I don't have a solution for this. You can't ban LLMs, people will use them regardless. You could try interviewing teams one on one after the challenge to see if they actually have a coherent story and clearly did the work, but even then you could conceivably cheat using an LLM and then wait it out a bit to make the time spent plausible, study the reasoning chain, and convince someone that you did the work. It's like LLMs in academics, but much worse due to the time constraints and explicitly competitive nature of CTFs.

LLMs broke CTFs.

And honestly, reading the Claude output, it's just ridiculous. It clearly has no idea what it's doing and it's just pattern-matching. Once it found the flag it spent 7 pages of reasoning and four more scripts trying to verify it, and failed to actually find what went wrong. It just concluded after all that time wasted that sometimes it gets the right answer and sometimes the wrong answer and so probably the flag that looks like a flag is the flag. It can't debug its own code to find out what actually went wrong, it just decided to brute force try again a different way.

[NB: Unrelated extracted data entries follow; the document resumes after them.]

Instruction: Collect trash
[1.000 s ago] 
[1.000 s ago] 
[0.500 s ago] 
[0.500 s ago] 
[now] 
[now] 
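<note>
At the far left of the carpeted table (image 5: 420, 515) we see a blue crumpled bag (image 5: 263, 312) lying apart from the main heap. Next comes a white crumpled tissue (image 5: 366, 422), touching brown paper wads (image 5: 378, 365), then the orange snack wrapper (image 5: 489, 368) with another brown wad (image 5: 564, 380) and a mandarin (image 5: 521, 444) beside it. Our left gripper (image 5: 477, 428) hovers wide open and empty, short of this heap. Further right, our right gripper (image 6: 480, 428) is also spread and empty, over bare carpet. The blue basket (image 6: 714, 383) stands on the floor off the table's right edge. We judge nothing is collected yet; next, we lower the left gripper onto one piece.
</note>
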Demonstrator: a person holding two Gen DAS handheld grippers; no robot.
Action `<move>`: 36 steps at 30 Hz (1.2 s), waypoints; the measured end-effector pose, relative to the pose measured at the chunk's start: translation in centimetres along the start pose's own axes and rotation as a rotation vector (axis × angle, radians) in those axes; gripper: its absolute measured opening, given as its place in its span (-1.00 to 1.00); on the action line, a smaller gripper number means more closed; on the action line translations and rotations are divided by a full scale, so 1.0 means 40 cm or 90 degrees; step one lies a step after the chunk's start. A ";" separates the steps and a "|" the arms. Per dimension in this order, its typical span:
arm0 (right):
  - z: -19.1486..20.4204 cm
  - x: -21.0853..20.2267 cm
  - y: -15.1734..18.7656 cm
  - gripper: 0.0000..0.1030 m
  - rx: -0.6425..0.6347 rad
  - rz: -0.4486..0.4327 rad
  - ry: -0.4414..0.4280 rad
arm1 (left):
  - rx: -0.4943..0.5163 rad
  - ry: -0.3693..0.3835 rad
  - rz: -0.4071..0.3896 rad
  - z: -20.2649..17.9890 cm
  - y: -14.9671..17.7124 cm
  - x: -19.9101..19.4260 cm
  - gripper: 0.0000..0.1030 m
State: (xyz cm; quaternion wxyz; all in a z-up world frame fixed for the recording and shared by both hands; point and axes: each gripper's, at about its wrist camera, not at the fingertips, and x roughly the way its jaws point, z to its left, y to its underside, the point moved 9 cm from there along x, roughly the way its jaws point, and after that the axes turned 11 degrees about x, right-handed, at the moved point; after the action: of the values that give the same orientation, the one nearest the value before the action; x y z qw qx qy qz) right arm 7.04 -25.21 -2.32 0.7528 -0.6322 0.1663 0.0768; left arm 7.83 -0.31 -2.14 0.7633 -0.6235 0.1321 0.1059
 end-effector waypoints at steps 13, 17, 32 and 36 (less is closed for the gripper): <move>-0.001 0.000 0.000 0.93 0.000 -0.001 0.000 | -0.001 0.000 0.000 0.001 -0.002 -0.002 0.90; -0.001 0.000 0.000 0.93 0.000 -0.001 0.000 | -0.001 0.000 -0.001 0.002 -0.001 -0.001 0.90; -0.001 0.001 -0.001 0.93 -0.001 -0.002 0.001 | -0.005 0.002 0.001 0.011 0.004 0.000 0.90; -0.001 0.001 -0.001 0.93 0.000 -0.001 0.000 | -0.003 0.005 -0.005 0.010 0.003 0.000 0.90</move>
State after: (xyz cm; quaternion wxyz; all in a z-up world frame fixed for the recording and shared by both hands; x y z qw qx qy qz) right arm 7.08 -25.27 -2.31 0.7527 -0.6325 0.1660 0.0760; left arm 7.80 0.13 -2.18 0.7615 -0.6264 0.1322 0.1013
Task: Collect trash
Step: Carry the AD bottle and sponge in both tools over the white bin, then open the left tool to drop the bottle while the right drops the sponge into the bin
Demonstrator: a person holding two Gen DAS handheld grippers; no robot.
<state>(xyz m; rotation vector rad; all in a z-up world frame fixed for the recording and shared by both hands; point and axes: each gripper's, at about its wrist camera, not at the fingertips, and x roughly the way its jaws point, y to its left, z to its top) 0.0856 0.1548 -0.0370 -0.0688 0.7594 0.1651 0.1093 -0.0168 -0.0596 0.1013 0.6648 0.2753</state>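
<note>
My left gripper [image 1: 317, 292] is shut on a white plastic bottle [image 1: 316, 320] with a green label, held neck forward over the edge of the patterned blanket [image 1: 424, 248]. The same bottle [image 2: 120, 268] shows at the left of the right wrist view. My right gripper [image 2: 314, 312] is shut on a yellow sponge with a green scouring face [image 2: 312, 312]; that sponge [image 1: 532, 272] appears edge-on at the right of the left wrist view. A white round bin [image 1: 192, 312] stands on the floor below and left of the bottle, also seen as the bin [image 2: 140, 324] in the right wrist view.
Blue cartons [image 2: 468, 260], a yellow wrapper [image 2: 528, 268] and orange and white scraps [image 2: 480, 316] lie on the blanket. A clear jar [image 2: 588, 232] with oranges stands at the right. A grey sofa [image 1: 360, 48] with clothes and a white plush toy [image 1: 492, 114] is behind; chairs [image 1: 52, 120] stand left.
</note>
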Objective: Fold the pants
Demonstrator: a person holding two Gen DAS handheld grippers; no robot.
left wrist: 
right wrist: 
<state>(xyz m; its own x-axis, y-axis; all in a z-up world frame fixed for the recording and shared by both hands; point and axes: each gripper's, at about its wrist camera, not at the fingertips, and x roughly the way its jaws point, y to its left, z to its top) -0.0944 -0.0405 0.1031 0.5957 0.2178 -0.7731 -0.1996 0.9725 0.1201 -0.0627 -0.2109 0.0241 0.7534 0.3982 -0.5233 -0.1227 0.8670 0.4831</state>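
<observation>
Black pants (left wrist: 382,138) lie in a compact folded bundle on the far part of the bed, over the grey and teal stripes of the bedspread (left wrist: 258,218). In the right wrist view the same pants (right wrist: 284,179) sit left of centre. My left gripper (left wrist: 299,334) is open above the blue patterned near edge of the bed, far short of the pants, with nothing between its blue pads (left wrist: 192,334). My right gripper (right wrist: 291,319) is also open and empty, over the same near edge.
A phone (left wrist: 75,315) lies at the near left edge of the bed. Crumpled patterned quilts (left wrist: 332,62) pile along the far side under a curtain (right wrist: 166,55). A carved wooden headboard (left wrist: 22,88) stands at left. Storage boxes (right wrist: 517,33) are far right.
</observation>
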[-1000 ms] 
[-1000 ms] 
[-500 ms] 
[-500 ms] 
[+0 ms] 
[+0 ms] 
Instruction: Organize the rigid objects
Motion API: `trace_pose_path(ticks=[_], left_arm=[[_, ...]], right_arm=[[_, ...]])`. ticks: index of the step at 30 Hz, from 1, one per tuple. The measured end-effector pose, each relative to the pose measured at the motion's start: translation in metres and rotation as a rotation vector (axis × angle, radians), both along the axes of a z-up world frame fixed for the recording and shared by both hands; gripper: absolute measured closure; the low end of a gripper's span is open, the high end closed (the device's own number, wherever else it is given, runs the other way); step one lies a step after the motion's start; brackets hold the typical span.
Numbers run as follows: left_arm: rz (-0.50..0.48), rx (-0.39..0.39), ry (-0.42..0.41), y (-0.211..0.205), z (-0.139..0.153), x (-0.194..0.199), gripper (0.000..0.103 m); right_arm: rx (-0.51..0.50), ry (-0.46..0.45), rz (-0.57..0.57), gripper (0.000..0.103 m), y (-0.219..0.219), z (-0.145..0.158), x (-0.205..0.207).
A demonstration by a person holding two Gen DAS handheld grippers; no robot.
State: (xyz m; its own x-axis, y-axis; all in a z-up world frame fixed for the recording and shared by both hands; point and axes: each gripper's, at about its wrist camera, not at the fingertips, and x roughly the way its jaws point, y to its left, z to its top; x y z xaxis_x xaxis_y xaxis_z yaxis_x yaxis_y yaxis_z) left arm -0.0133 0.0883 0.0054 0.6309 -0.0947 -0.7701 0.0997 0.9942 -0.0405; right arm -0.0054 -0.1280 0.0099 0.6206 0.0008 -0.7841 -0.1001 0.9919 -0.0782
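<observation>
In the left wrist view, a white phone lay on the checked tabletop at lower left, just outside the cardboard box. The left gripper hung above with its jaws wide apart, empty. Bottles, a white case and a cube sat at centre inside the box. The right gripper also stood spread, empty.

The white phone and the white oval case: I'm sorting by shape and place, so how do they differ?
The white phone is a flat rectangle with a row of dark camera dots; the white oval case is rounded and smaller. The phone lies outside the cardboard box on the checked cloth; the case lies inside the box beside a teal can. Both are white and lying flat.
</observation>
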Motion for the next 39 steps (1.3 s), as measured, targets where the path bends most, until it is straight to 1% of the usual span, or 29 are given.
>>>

It's just a pattern-matching machine. But it turns out if you brute force pattern-match enough times in enough steps inside a reasoning loop, you eventually stumble upon the answer, even if you have no idea how.

Humans can "wing it" and pattern-match too, but it's a gamble. If you pattern-match wrong and go down the wrong path, you just wasted a bunch of time and someone else wins. Competitive CTFs are all about walking the line between going as fast as possible and being very careful so you don't have to revisit, debug, and redo a bunch of your work. LLMs completely screw that up by brute forcing the process faster than humans.

This sucks.

I might still do a monthly challenge or something in the future so people who want to have fun and learn can have fun and learn. That's still okay.

But CTFs as discrete competitions with winners are dead.

A CTF competition is basically gameified homework.

LLMs broke the game. Now all that's left is self study.

@lina For in-person CTF competitions, would it be possible to do like programming competitions (specifically thinking of ACM ICPC) and disallow Internet access entirely? That would at least limit GenAI use to local models, which I suspect will remain uncompetitive at this sort of task for a very long time (due to the nearly inherent context size limitations).
@MrDOS Maybe, but in-person CTFs are themselves biased towards more privileged people and more advanced teams. We need online CTFs for the pipeline to work...
@lina Yeah, of course – and in reverse, I'm sure online competitive programming competitions are staring down the barrel of the same problem!